But that's not right. At least two more qubits are needed for _fault-tolerant_
error correction. So that means you could fit nine codewords into 50 qubits
(since 9x5+2=47 < 50).

But that's not right. There exist more efficient codes that put multiple
encoded qubits into a single code block. [2] For example, three qubits can be
encoded into eight, still with distance three. [3] Six of these could fit into
50 qubits (since 6x8+2=50), giving 18 encoded qubits.

But that's not right. The IBM systems are superconducting qubits, with very
constrained interactions. Not every qubit can talk directly to every other
qubit. So you'd probably want every code block to have its own extra qubits
dedicated to error correction. If you need 8+2 qubits per code block, then you
could fit five code blocks, for 15 encoded qubits, into 50.

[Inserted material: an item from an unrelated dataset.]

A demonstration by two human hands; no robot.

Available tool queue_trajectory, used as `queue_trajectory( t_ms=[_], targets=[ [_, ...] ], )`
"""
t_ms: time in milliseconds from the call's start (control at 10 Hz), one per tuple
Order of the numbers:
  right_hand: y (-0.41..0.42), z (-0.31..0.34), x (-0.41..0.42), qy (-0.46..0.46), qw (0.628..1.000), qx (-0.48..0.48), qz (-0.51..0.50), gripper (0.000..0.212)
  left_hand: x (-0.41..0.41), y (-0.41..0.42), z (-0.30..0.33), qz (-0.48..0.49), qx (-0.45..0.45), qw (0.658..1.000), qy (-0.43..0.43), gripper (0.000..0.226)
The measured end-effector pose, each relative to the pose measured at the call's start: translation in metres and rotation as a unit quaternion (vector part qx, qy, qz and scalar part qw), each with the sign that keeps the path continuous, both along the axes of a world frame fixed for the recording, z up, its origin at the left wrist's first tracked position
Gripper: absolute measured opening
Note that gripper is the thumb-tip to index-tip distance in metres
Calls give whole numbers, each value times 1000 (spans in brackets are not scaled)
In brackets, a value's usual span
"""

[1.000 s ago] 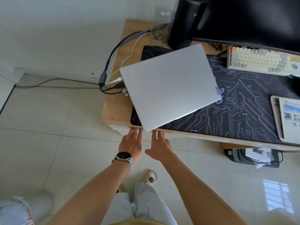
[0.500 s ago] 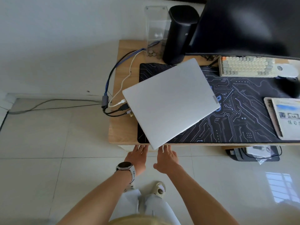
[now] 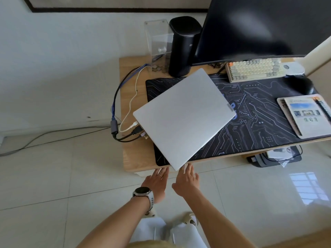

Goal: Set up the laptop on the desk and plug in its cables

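The closed laptop (image 3: 184,119) lies slanted on the bench (image 3: 138,158) in the frame centre, its near corner over the edge. Cables (image 3: 132,130) sit at its left side. Both hands, left (image 3: 157,181) and right (image 3: 186,181), reach this corner with fingers apart, probably to straighten it.

One head-worn wide-angle view looks steeply down and forward from standing height, the surface (image 3: 136,158) toward 12 o'clock, floor (image 3: 44,176) filling 9 and 6 o'clock.

Glossy white tile floor (image 3: 53,176) w/ window glare, white wall (image 3: 71,51).
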State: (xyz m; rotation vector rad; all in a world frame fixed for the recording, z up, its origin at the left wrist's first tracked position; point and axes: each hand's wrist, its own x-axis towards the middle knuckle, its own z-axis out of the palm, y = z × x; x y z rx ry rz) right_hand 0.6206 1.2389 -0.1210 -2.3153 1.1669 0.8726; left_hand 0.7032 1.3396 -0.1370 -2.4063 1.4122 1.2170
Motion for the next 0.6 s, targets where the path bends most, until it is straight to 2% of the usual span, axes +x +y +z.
queue_trajectory(
  t_ms=[100,300,500,600],
  targets=[
    [-3,0,-1,-4,1000,20,0,87,4,-2,1,-3,10,1000,17,83],
    [-15,-1,-14,-9,998,14,63,80,1,-9,11,20,27,999,26,82],
    [-27,15,-33,-65,994,-17,83,78,-18,-8,15,89,23,995,-38,79],
    [-38,27,-55,-100,992,-33,74,73,-32,-9,23,94,5,992,-82,73]
  ],
)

Obviously this is really complicated.

[1]
[https://en.wikipedia.org/wiki/Stabilizer_code#Example_of_a_s...](https://en.wikipedia.org/wiki/Stabilizer_code#Example_of_a_stabilizer_code)

[2]
[http://www.codetables.de/TableIII.php](http://www.codetables.de/TableIII.php)

[3]
[http://www.codetables.de/QECC.php?q=4&n=8&k=3](http://www.codetables.de/QECC.php?q=4&n=8&k=3)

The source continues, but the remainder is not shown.